Methadone (an opioid drug) for treating people with cancer pain

Bottom line

Methadone taken by mouth provided good pain relief for most adults with moderate or severe cancer pain.

Background

One person in two or three who gets cancer will suffer from pain that becomes moderate or severe in intensity. The pain tends to get worse as the cancer progresses. Methadone has been used for many years as one of a number of different pain killers for cancer pain.

Study characteristics

In this updated review we set out to estimate how well methadone worked, how many people had side effects, and how severe those side effects were – for example, whether they were so severe that participants stopped taking their methadone.

In May 2016, we found just six studies with 388 adult participants. The studies were often small, and compared different preparations.

Key findings

For pain relief there did not seem to be much difference between methadone and morphine. For most people pain was reduced from moderate or severe to mild or no pain with methadone. Methadone is associated with some unwanted effects, mainly sleepiness, constipation, and dry mouth. These can be severe enough to stop people taking methadone. No data were available about the use of methadone in children.

We would like to see more consistency in study design, and especially in study reporting, which should include information on unwanted effects and the outcome of pain reduced to tolerable levels, that is, no worse than mild pain, so that people with cancer are not bothered by pain.

Quality of the evidence

We rated the quality of the evidence from studies using four levels: very low, low, moderate, or high. Very low quality evidence means that we are very uncertain about the results. High quality evidence means that we are very confident in the results. The quality of the evidence was low or very low.

Authors' conclusions: 

Based on low-quality evidence, methadone is a drug that has similar analgesic benefits to morphine and has a role in the management of cancer pain in adults. Other opioids such as morphine and fentanyl are easier to manage but may be more expensive than methadone in many economies.

Read the full abstract...
Background: 

This is an updated review originally published in 2004 and first updated in 2007. This version includes substantial changes to bring it in line with current methodological requirements. Methadone is a synthetic opioid that presents some challenges in dose titration and is recognised to cause potentially fatal arrhythmias in some patients. It does have a place in therapy for people who cannot tolerate other opioids but should be initiated only by experienced practitioners. This review is one of a suite of reviews on opioids for cancer pain.

Objectives: 

To determine the effectiveness and tolerability of methadone as an analgesic in adults and children with cancer pain.

Search strategy: 

For this update we searched CENTRAL, MEDLINE, Embase, CINAHL, and clinicaltrials.gov, to May 2016, without language restriction. We also checked reference lists in relevant articles.

Selection criteria: 

We sought randomised controlled trials comparing methadone (any formulation and by any route) with active or placebo comparators in people with cancer pain.
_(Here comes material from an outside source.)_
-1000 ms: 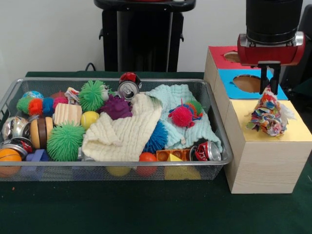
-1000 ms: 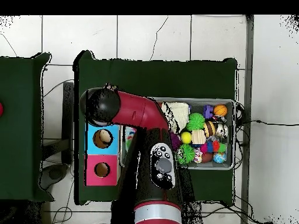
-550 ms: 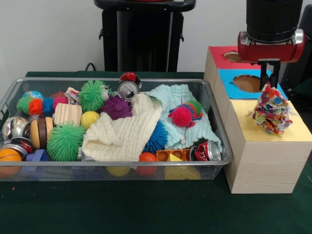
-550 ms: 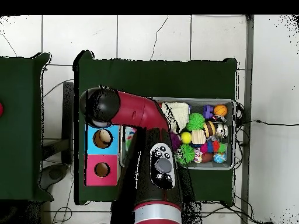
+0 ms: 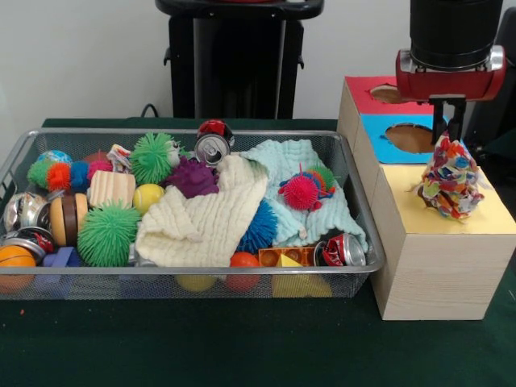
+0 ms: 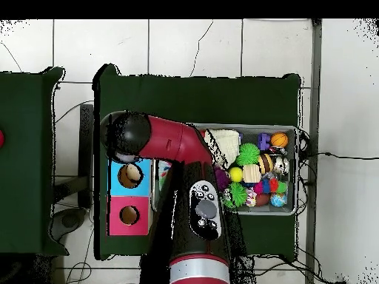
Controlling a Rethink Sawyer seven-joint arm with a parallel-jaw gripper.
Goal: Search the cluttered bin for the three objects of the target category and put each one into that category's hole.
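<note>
A bundle of multicoloured fabric scraps (image 5: 451,181) hangs just over the yellow top (image 5: 493,216) of the wooden sorting box. My gripper (image 5: 449,137) is directly above it and shut on its upper tip. The yellow section's hole is hidden behind the bundle. In the overhead view my arm (image 6: 169,143) covers the gripper and the yellow section. A cream cloth (image 5: 203,218) and a pale aqua cloth (image 5: 294,160) lie among the toys in the wire bin (image 5: 193,271).
Behind the yellow section, the box has a blue section with a hole (image 5: 409,137) and a red one (image 5: 376,93). The bin (image 6: 297,170) also holds spiky balls, crushed cans, wooden blocks and smooth balls. Green cloth covers the table.
My gripper has moved slightly up and to the right with the fabric bundle, which has gone from a hanging cone to a rounder clump.
</note>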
Data collection and analysis: 

All authors agreed on studies for inclusion. We retrieved full texts whenever there was any uncertainty about eligibility. One review author extracted data, which were checked by another review author. There were insufficient comparable data for meta-analysis. We extracted information on the effect of methadone on pain intensity or pain relief, the number or proportion of participants with 'no worse than mild pain'. We looked for data on withdrawal and adverse events. We looked specifically for information about adverse events relating to appetite, thirst, and somnolence. We assessed the evidence using GRADE and created a 'Summary of findings' table.

Main results: 

We revisited decisions made in the earlier version of this review and excluded five studies that were previously included. We identified one new study for this update. This review includes six studies with 388 participants. We did not identify any studies in children.

The included studies differed so much in their methods and comparisons that no synthesis of results was feasible. Only one study (103 participants) specifically reported the number of participants with a given level of pain relief, in this case a reduction of at least 20% - similar in both the methadone and morphine groups. Using an outcome of 'no worse than mild pain', methadone was similar to morphine in effectiveness, and most participants who could tolerate methadone achieved 'no worse than mild pain'. Adverse event withdrawals with methadone were uncommon (12/202) and similar in other groups. Deaths were uncommon except in one study where the majority of participants died, irrespective of treatment group. For specific adverse events, somnolence was more common with methadone than with morphine, while dry mouth was more common with morphine than with methadone. None of the studies reported effects on appetite.

We judged the quality of evidence to be low, downgraded due to risk of bias and sparse data. For specific adverse events, we considered the quality of evidence to be very low, downgraded due to risk of bias, sparse data, and indirectness, as surrogates for appetite, thirst and somnolence were used.

There were no data on the use of methadone in children.